Entre estos estaban Daniel, Ananías, Misael y Azarías, de los hijos de Judá. Entonces el jefe de oficiales les puso nuevos nombres: a Daniel le puso Beltsasar; a Ananías, Sadrac; a Misael, Mesac; y a Azarías, Abed Nego (Daniel 1:6-7).
Daniel, Ananías, Misael y Azarías eran cuatro jóvenes del pueblo de Israel, pero habían sido llevados a Babilonia para servir al rey Nabucodonosor. Como parte de su entrenamiento, se les exigió que se adaptaran a la cultura babilónica.
Incluso les dieron nuevos nombres que ya no les recordaban a Dios. Esta era una forma de forzarlos a olvidar su identidad lo más rápido posible.

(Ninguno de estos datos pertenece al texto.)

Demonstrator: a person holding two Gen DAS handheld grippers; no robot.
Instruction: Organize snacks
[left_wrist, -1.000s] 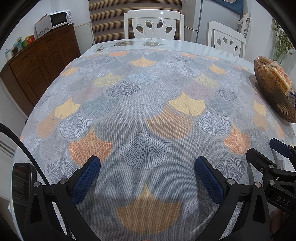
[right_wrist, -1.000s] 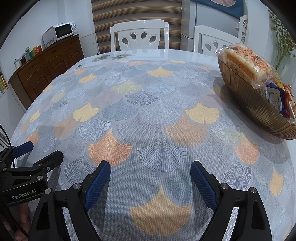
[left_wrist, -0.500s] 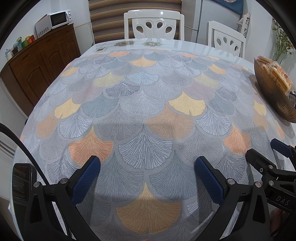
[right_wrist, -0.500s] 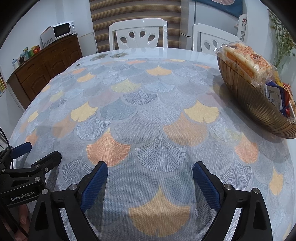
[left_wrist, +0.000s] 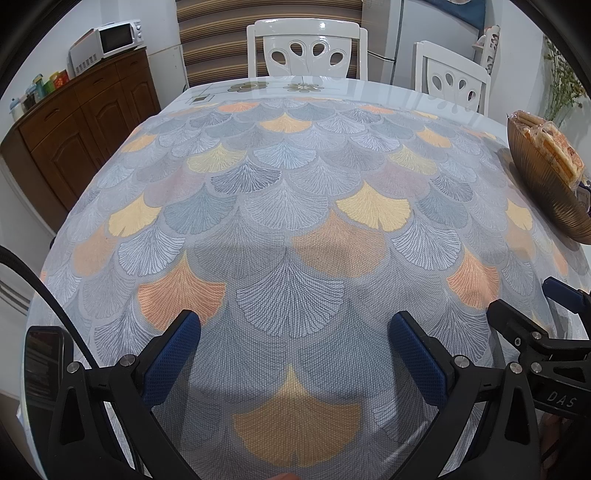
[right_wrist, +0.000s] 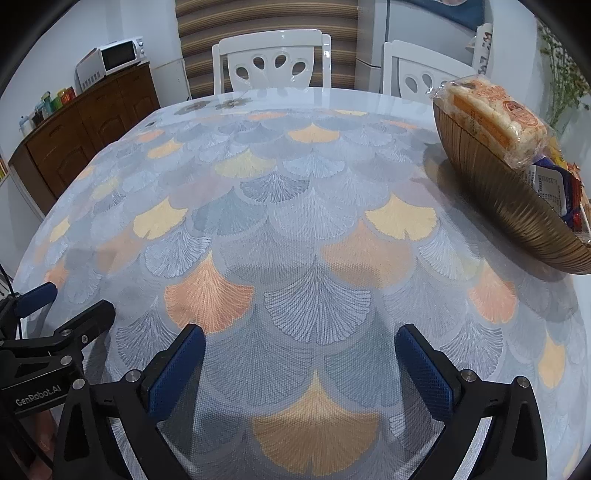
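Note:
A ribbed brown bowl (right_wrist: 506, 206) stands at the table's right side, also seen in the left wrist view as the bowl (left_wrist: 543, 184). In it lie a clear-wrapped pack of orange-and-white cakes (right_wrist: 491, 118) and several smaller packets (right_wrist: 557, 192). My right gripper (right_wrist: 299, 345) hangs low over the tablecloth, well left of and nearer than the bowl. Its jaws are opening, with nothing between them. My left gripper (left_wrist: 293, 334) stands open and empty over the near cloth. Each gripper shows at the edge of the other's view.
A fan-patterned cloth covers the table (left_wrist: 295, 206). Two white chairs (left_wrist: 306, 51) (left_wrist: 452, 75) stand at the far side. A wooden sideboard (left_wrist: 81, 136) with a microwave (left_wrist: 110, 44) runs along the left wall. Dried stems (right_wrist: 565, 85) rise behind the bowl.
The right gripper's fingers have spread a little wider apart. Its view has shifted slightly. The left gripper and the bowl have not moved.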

Sin embargo, estos cuatro jóvenes no renunciaron a su fe en Dios. Ellos se negaron a renunciar a sus principios, incluso cuando esto los ponía en peligro.
En Daniel 3, por ejemplo, leemos cómo se negaron a adorar una imagen de oro que el rey se había construido. Como consecuencia, fueron arrojados a un horno ardiente.
Pero Dios los salvó milagrosamente. Los bendijo y «les dio ciencia y habilidad en toda literatura y sabiduría» (Daniel 1:17).
Muchas personas en todo el mundo se ven obligadas a abandonar su país, a adaptarse a culturas dominantes o a renunciar a su fe. La historia de Daniel y sus amigos nos anima a pensar que, incluso en esas situaciones, Dios está con nosotros.
Nadie puede separarnos de su amor, si creemos en Él – ¡véase Romanos 8:38-39!